La recensione su I Am Not Your Negro

di maurizio73
8 stelle

Documentario sulla storia di un saggio mai completato, come sua ideale pubblicazione in altre forme, è una potente riflessione che si addentra nel cuore nero di un paese bianco che ha lasciato sconsideratamente in sospeso gli annosi strascichi di un vergognoso retaggio coloniale con cui fare violentemente i conti.

Ideale comple(ta)mento filmico dell'incompiuto saggio autobiografico Remember This House di James Arthur Baldwin in memoria dei tre amici e attivisti per i diritti civili afroamericani uccisi negli anni '60  (Evers, Malcom X e M.LKing Jr); ma anche è soprattutto una lucida e profonda riflessione sulla natura della questione razziale americana e sulle sue inevitabili conseguenze sul futuro del Paese.

 

locandina

I Am Not Your Negro (2016): locandina

 

L'ora più segregazionista della vita americana è il mezzogiorno domenicale

 

Nel segno di una vocazione registica che ha sempre avuto al centro dei suoi interessi meccanismi del potere e questione sociale (non solo autoctona), il regista haitiano Raoul Peck concepisce un documentario sulla storia di un saggio mai completato (in realtà appena abbozzato) come una sua ideale pubblicazione in altre forme, strutturando i quattro capitoli di una voce narrante (quella dell'attore Samuel L. Jackson) come il flusso di coscienza dell'inttellettuale di Harlem James Arthur Baldwin che ripercorre le vicende che lo hanno coinvolto come attivista e ideologo del movimento per i diritti civili, compreso l'assassinio dei suoi tre maggiori rappresentanti, e intercalandola con inserti provenienti dal suo intervento televisivo al The Dick Cavett Show (1968), dal dibattito all'Università di Cambridge (1965), repertori d'archivio e citazioni filmiche.

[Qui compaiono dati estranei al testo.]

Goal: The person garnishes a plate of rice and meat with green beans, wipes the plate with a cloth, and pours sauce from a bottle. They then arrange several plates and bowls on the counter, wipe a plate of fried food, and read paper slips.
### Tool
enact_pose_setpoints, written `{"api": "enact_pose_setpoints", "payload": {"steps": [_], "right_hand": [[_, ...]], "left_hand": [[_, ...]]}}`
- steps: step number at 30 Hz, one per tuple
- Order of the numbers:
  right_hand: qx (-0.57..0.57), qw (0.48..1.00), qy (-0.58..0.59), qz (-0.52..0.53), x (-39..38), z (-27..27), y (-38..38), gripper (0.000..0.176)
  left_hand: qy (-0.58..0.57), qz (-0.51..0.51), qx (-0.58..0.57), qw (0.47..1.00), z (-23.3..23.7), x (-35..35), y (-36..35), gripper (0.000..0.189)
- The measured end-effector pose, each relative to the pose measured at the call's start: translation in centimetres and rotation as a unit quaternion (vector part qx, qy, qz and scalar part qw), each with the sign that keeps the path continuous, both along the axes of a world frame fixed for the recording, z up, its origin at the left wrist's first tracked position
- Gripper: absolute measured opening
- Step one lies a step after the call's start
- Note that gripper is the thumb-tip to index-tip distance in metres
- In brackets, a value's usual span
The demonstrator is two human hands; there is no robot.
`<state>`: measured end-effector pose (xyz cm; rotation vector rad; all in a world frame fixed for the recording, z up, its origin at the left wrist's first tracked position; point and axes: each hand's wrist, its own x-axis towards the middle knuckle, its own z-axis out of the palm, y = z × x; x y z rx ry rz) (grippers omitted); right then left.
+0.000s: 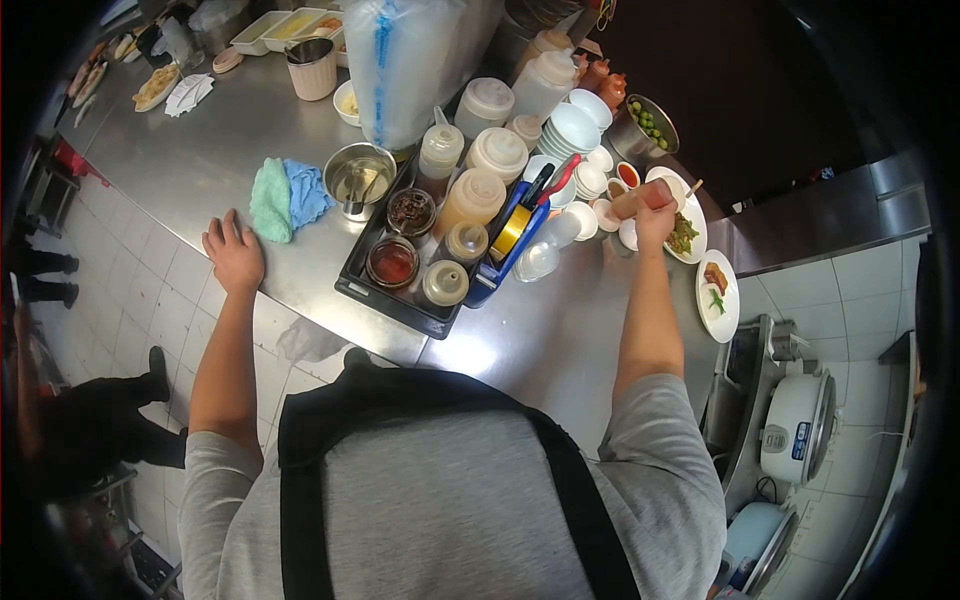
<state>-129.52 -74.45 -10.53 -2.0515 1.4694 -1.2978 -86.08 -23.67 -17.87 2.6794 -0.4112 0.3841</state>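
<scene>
My left hand (pixel 235 252) lies flat on the steel counter's edge, fingers apart, holding nothing. Just beyond it are a green cloth (pixel 270 202) and a blue cloth (pixel 305 190). On the right, my right hand (pixel 655 210) is closed around a brownish bottle-like container (pixel 624 206), partly hidden by the fingers. This hand is beside an oval white plate (pixel 697 240) with greens on it. A second white plate (pixel 726 318) with some food stands nearer me. Small sauce cups (pixel 628 175) are just beyond the hand.
A black tray (pixel 405 318) of squeeze bottles and sauce jars stands mid-counter, a steel pot (pixel 345 212) beside it. White bowls (pixel 575 128) are stacked behind. A steel container of green fruit (pixel 672 150) sits back right. Rice cookers (pixel 790 440) stand lower right; another person's legs (pixel 110 420) show left.
</scene>
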Motion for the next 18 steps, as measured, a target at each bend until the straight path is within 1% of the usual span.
{"api": "enact_pose_setpoints", "payload": {"steps": [2,5,11,14,18], "right_hand": [[-0.007,0.999,0.017,-0.027,0.1,0.3,0.1,0.057],[-0.015,0.999,0.029,-0.03,0.3,0.6,0.3,0.059],[0.008,0.998,0.044,-0.047,0.9,1.6,1.1,0.059],[-0.007,0.997,0.047,-0.055,1.0,1.7,1.3,0.054],[-0.011,0.998,0.04,-0.052,0.9,1.5,1.2,0.051]], "left_hand": [[-0.005,0.0,0.003,1.0,0.0,0.0,0.0,0.044],[-0.005,0.0,0.003,1.0,-0.1,0.1,0.0,0.044],[0.008,0.003,0.007,1.0,0.0,0.1,0.0,0.044],[0.009,0.0,0.008,1.0,0.0,0.2,0.0,0.045],[-0.002,-0.005,0.008,1.0,-0.1,0.2,0.1,0.045]]}}
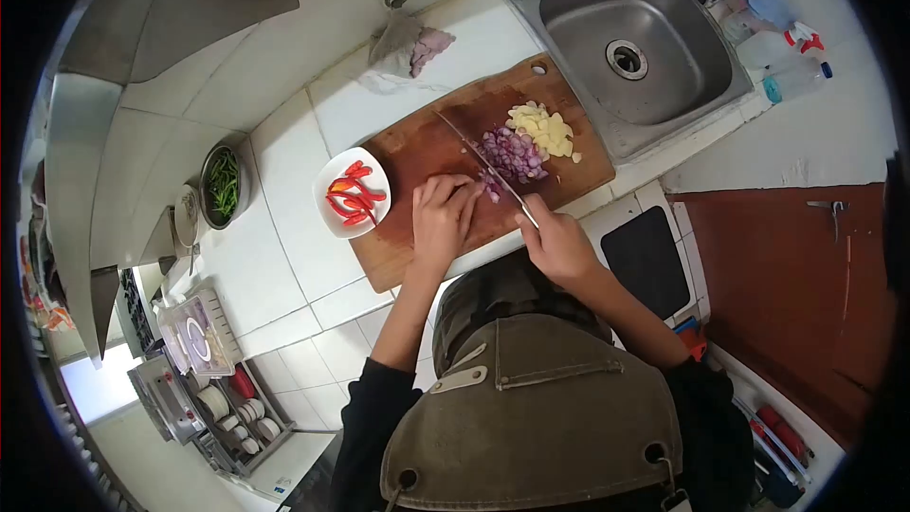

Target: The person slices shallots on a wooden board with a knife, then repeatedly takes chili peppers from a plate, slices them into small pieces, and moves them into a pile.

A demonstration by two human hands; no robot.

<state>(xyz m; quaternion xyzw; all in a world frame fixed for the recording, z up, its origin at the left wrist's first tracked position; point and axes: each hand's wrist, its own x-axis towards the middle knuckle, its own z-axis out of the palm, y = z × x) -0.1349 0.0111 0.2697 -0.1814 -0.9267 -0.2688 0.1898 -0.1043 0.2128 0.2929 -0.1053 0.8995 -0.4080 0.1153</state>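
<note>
My right hand (559,244) is closed around the handle of a kitchen knife (490,170), its blade slanting up and left across the wooden cutting board (398,147). Beside the blade, the curled fingers of my left hand (445,213) press down on the board; a bit of shallot seems to be at the fingertips. Chopped purple shallots (513,154) lie in a pile just right of the blade. Behind them is a heap of sliced pale garlic (542,128). At the board's left edge, a white bowl (327,211) holds several red chillies (356,195).
A metal bowl of green chillies (224,185) stands on the white tiled counter (275,256) to the left. A steel sink (616,14) adjoins the board at the right, with bottles (796,76) beyond it. A cloth (429,50) hangs at the wall.
</note>
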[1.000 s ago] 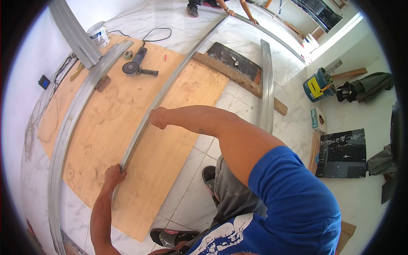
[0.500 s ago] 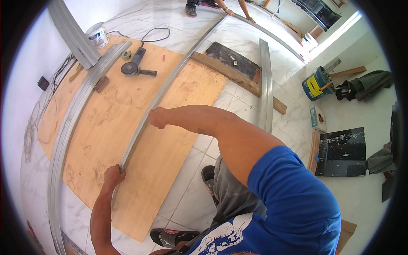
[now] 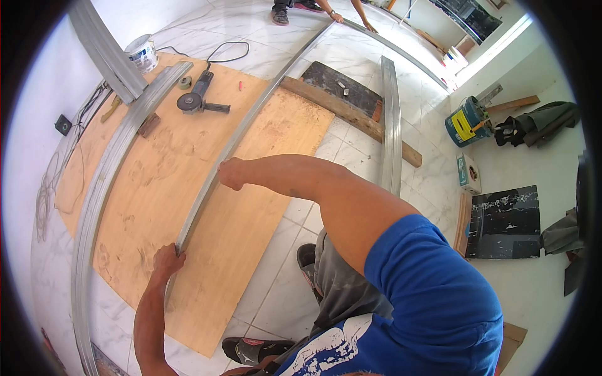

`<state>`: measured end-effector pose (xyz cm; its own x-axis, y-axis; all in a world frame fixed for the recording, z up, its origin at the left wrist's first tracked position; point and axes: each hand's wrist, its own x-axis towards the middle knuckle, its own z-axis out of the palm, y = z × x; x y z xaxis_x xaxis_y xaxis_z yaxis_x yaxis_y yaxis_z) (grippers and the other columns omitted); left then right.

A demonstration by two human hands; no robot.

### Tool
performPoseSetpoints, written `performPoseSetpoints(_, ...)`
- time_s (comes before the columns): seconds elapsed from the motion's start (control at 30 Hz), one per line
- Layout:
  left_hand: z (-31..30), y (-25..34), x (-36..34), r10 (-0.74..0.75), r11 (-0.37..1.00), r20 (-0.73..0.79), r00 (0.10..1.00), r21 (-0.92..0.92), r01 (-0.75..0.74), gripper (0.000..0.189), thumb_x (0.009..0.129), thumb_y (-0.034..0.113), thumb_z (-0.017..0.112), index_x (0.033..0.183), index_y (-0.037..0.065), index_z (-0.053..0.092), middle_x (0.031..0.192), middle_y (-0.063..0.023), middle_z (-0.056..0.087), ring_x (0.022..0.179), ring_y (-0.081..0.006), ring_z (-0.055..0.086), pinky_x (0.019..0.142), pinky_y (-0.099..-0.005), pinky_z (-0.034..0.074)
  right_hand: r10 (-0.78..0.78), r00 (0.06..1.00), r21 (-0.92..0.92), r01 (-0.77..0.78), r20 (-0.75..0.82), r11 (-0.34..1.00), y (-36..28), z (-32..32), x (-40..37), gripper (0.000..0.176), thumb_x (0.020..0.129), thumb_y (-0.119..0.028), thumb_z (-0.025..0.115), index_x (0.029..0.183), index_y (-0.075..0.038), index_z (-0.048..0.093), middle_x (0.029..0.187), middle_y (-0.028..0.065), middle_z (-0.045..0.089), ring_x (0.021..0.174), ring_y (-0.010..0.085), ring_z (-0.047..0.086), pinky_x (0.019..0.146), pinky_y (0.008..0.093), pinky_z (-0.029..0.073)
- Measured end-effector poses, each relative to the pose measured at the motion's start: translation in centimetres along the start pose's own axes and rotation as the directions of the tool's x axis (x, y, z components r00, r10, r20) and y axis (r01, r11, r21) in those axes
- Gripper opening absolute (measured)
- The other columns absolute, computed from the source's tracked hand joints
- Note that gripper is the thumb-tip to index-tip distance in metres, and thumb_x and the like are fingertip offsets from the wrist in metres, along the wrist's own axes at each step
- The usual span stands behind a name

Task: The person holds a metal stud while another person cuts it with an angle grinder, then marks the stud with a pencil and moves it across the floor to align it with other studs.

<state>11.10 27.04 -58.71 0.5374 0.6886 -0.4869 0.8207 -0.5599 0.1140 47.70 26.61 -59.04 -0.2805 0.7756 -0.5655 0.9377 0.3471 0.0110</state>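
Note:
A long, thin metal bar (image 3: 249, 117) runs over a plywood sheet (image 3: 263, 207) from near me to the far side. My left hand (image 3: 168, 259) is closed on its near part, low on the left. Farther along the same bar, my right hand (image 3: 232, 173) is closed round it, with that arm stretched across the view. At the bar's far end, a co-worker's hands (image 3: 370, 27) touch the corner where another metal bar (image 3: 411, 51) meets it. An angle grinder (image 3: 195, 100) lies on the plywood to the left of the bar.
Metal profiles (image 3: 103, 169) lie at the left, and another pair (image 3: 391, 125) stretches right of the plywood. A wooden plank (image 3: 351, 116) crosses beside a dark board (image 3: 332, 80). A green bucket (image 3: 467, 122), a small box (image 3: 468, 173) and a black panel (image 3: 505, 222) are at the right.

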Motion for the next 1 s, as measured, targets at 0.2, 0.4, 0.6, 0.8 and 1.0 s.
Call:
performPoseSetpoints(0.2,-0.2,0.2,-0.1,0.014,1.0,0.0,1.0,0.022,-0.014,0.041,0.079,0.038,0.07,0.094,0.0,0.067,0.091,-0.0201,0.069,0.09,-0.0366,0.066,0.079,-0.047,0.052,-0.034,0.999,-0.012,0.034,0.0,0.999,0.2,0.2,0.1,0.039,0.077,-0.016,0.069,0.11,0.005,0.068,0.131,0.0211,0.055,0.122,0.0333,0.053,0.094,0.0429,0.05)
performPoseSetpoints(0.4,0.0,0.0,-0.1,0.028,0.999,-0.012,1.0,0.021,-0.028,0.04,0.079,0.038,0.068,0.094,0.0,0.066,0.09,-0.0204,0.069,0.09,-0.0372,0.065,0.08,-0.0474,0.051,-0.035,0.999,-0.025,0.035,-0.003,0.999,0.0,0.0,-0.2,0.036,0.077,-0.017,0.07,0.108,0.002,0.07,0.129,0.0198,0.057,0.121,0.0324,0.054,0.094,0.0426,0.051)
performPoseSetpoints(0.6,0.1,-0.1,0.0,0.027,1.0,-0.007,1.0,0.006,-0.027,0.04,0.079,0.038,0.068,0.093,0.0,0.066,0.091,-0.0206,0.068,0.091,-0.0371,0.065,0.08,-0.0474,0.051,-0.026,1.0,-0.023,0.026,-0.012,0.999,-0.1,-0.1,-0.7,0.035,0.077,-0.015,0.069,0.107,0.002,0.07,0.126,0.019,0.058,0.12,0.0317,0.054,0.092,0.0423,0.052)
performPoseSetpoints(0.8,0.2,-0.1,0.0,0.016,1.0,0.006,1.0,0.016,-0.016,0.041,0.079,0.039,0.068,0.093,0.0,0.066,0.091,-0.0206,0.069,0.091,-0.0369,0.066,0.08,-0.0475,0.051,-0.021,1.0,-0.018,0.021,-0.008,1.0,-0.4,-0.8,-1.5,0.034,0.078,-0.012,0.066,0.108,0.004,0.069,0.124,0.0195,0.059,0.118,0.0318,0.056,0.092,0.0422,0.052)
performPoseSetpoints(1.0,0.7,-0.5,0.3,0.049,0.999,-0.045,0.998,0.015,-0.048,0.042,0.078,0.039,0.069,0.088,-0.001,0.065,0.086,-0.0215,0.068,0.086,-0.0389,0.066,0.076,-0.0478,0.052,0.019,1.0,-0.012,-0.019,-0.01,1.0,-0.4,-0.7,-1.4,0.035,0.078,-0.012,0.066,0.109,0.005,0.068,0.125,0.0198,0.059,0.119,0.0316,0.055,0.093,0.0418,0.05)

Ne esce una potente riflessione che investe l'ampio spettro delle tematiche care all'autore e che, partendo dalla responsabilità di un intellettuale da tempo esule in Francia che sente non solo il dovere, ma il diritto di intervenire direttamente, si addentra nel cuore nero di un paese bianco che ha lasciato sconsideratamente in sospeso gli annosi strascichi di un vergognoso retaggio coloniale, analizzandone non solo le ragioni storiche e sociali (la fine della schiavitù e la mancata epurazione della sua ormai inutile manovalanza di importazione) ma anche quelle più intime e profonde legate alla particolare natura psicologica e culturale delle sue repressioni puritane.
I tre approcci complementari dei martiri: il pacifista, il belligerante ed il riflessivo sono condensati e riassunti nelle considerazioni di un autore la cui opera non ha mai veduto la luce eccetto che nella forma pienamente compiuta e densa di questo straordinario documentario di sopravvivenza della memoria e di vitalità del messaggio. Nell'excursus storico sul fallimento annunciato dei movimenti degli anni '60, Baldwin si colloca naturalmente nel solco di quello che si può ossimoricamente definire un pacifismo belligerante, laddove la spietata lucidità sulla persistenza e la gravità del problema razziale si accompagna alla responsabile consapevolezza di una indissolubile legame che lo unisce alle sorti future dell'intera nazione americana e quindi destinata un giorno (non ora né fra 40 anni, né con Kennedy né con Obama) a risolversi in una inevitabile e profetica pacificazione sociale.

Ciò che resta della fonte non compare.